No wonder parents are open to drugging their kids. Many are probably incapable of coping with their own problems.
This need to drug ourselves with stimulants, however, has a flip side. Rates of depression and anxiety have skyrocketed, as has Americans’ addiction to prescription drugs that claim to treat these mental ailments.
One in six Americans now takes an antidepressant or other anti-psychotic drugs, and well-known anti-anxiety drug Xanax occupies a precious spot in the American collective consciousness. Simply take a scroll of popular women-oriented Instagram pages to see how often they joke about popping these highly addictive, dangerous, and toxic benzodiazepines to cope with daily life (they are serious drugs — withdrawals include worsened anxiety, panic attacks, heart palpitations, and seizures). You’ll probably find just as many references to wine and alcoholism, another dangerous drug, on social media, all celebrated as a fact of life and a way to get through the day.
These references aren’t just limited to millennial females, either. They pervade our entire culture to the point where cable news anchors joke about getting drunk on air (watch The Culture High on Netflix for a compilation of such clips).

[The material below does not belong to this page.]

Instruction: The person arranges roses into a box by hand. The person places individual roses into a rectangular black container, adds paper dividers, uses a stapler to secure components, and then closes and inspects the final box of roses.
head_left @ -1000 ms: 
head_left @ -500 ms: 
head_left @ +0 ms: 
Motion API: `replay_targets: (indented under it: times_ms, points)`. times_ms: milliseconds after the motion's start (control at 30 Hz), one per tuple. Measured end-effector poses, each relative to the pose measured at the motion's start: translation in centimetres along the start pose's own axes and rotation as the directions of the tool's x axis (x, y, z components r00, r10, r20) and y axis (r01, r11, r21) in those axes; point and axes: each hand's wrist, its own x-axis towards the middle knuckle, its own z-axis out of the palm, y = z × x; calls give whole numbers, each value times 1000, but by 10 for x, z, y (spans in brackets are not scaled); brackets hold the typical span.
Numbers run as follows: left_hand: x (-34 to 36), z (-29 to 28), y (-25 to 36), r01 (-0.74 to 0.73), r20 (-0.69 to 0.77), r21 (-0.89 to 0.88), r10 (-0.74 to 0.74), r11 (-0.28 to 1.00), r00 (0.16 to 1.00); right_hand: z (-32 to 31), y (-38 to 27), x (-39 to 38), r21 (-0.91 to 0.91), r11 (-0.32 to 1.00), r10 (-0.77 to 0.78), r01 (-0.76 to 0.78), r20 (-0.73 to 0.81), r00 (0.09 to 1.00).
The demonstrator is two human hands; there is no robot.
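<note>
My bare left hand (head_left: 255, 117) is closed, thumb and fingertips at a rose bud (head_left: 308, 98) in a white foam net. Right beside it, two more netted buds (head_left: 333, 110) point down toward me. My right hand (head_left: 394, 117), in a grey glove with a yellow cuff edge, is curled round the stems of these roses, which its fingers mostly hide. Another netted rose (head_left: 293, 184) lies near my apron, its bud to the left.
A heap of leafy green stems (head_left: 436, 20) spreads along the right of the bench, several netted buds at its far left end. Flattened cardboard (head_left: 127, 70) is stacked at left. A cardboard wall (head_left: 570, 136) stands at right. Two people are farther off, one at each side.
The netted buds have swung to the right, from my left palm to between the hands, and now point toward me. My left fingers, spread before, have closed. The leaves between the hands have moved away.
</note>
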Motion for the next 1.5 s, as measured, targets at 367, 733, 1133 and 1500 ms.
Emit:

Rates of anxiety have surpassed rates of depression in college students, particularly among women. As the New York Times recently noted:
“According to data from the National Institute of Mental Health, some 38 percent of girls ages 13 through 17, and 26 percent of boys, have an anxiety disorder. On college campuses, anxiety is running well ahead of depression as the most common mental health concern, according to a 2016 national study of more than 150,000 students by the Center for Collegiate Mental Health at Pennsylvania State University. Meanwhile, the number of web searches involving the term has nearly doubled over the last five years, according to Google Trends. (The trendline for ‘depression’ was relatively flat.)”
And as a culture, we celebrate running away from these feelings rather than coping with them. We’d rather drug ourselves to numb the pain. We need look no further than America’s opiate addiction crisis for proof of this.
But numbing these feelings isn’t working, as evidenced by the continued rates of these mental afflictions and the viral popularity of fidget spinners — a cursory Google search for the product yields over 40 million results and explains the product is intended to relieve stress.
And the chaotic, antsy stress Americans feel, though it runs deeper than politics, can be connected right back to the political angst that’s making violence in the streets a routine occurrence.
Anger toward and fear of immigrants, Muslims, Republicans, Progressives, Trump, Hillary — the source doesn’t matter when the resulting emotion is the same, and rather than cope with our internal issues or our political ones, we are running away, seeking to avoid them, and chasing outside sources to solve our problems.
If fidget spinners help relieve pent-up energy, stress, and anxiety, people should use them. But it’s going to take a lot more than a novel toy to crack open the brewing existential crisis of increasingly chaotic, divisive, and violent American life.